Марсианские войны (Арчер, Меррил) - страница 172

Казар немного помолчал.

— Но если верно то, что я родился со сгустком черной крови в правой руке, то тогда я сочту это знаком того, что старые обычаи не умерли, а только уснули. Если в том моя судьба, я разбужу древний дух, соберу всех кочевых монголов и поведу их в поход. Мы вернем наши прежние земли и завоюем новые. Если ты благословляешь мои начинания, Темучин, дай знак Казару Могучему.

Легендарный гроб лежал перед ними, сияя под лучами фонаря. Рука Байяра дрогнула.

— Он не говорит с тобой, — прошептал Байяр.

— Он и не может говорить, ведь Чингис давным-давно умер.

— Тогда какой же знак может дать мертвец живым?

— Это решит он сам.

Байяр повел лучом по сторонам.

— Я вижу, тут есть и золото, и серебро.

— Золото тяжело, а серебро слишком легковесно. Мы — монголы. Нам нужны только мы сами, пища, женщины, достойные враги, чтобы их убивать, и города, чтобы их грабить и разрушать.

— Если бы у меня была пухлая жена, добрый конь и достаточно баранины и айрага, мне было бы ни к чему разрушать и грабить, — сказал Байяр.

— Ты монгол. Ты будешь грабить и разрушать.

— Но я не умею.

— Я тебя научу. Когда меня не станет, твоя кровь будет жаждать разрушений.

— Я буду разрушать, если ты этого желаешь. Хотя и не думаю, что это придется мне по вкусу.

— Мне и не нужно, чтобы тебе все нравилось. Главное, чтобы ты повиновался.

— Тогда договорились, — кивнул Байяр.

— Я все еще жду знак, — сказал Казар, принимаясь расхаживать вокруг молчаливого серебряного гроба с загадочными причудливыми узорами.

— Хочешь его открыть? — спросил Байяр.

— Не знаю. Сам об этом думаю.

— Тревожить мертвых — последнее дело.

— Если только ты не хочешь поговорить с ними.

— Все равно в этом мало хорошего. Там могут оказаться отравленные колючки или ловушки для неосторожных осквернителей могил.

— Я не хочу ничего осквернять, мне нужен знак.

Казар снова опустился на колени и положил руку на пыльную поверхность гроба.

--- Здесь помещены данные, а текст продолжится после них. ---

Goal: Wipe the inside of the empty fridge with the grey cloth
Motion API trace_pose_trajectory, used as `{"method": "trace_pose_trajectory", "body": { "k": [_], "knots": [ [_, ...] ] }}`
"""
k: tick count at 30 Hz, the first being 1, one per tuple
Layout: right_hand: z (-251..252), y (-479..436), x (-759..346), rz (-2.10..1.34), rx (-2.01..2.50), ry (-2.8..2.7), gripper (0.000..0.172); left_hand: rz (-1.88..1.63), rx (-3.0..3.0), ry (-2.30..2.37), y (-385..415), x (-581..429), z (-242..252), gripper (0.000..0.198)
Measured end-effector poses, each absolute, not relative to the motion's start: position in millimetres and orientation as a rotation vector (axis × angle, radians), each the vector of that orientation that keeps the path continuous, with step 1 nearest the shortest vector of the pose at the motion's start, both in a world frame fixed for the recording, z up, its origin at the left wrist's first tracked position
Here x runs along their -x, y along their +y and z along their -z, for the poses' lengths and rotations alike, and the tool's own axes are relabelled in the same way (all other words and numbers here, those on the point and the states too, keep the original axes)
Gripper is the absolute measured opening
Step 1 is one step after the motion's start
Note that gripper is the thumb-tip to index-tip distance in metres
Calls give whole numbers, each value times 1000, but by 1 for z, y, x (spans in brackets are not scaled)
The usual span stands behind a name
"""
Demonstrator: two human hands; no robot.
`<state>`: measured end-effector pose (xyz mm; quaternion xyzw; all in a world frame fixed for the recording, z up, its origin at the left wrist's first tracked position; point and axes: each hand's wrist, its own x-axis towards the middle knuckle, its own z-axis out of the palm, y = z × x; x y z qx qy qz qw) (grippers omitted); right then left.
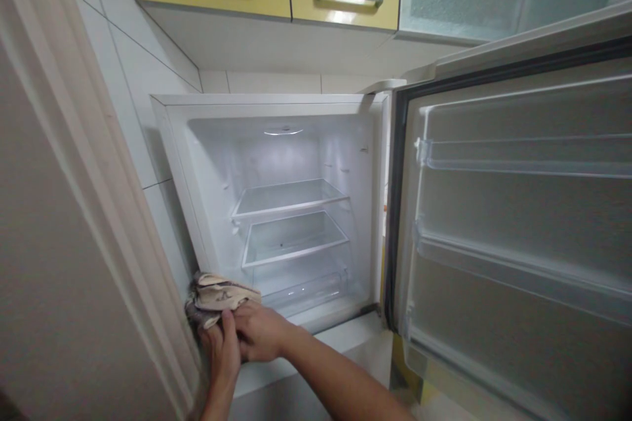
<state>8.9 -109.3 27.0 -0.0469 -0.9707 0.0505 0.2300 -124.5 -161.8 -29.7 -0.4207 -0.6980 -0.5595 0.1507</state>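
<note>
At the lower left front corner of the open white refrigerator (276, 100), both bare hands grip a bunched beige-and-grey fabric cloth (222, 295): the left hand (220, 347) clamps it under the thumb, the right hand (261, 331) closes on its lower edge, fingertips hidden. A compact fold and even pressure probably suit the refrigerator's narrow front frame (186, 191) best.

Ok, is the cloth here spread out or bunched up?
Bunched up: the cloth shows overlapping folds in a compact wad at the left hand and right hand, with no flat, spread expanse visible.
</note>
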Motion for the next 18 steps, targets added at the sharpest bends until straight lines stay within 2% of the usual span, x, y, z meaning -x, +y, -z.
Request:
{"method": "trace_pose_trajectory", "body": {
  "k": [4, 6, 9, 13, 16, 18],
  "knots": [
    [20, -113, -63, -218, 812, -2413, 18, 1477, 1264, -1935, -160, 123, -9, 74],
    [38, -107, -85, -212, 1086, -2316, 20, 1453, 1159, -1985, -155, 121, -26, 82],
    [46, -92, -97, -187, 1257, -2287, 27, 1498, 935, -2052, -146, 118, -31, 95],
    [43, -80, -87, -192, 1303, -2268, 27, 1424, 987, -2007, -146, 114, 2, 102],
    [46, -81, -80, -204, 1331, -2227, 27, 1318, 1066, -2039, -156, 112, 40, 97],
    [53, -83, -83, -214, 1292, -2222, 34, 1252, 1106, -2067, -164, 111, 64, 94]
  ]
}}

Мозолистые пальцы бережно ощупали рельефный узор.

— Здесь лежат кости величайшего монгола, когда-либо сидевшего в седле, — сказал он.

— Тимур тоже был хороший хан.

— Ба! Тимур был хромой. Да еще и мусульманин.

— Но он многое завоевал.

— Завоевывали все ханы. Тимур не создал империи. Это сделал Чингис. Он проложил путь славы, а Тимур всего лишь следовал за ним. Чингис — величайший из монголов.

— Даже на западе помнят еще Хубилая.

— При Хубилае все стало превращаться в пепел. После него уже не было великих ханов. Чингис был хаган — Хан ханов. Чингис! Чингис! — повторяя святое для него имя, Казар дважды ударил по крышке гроба.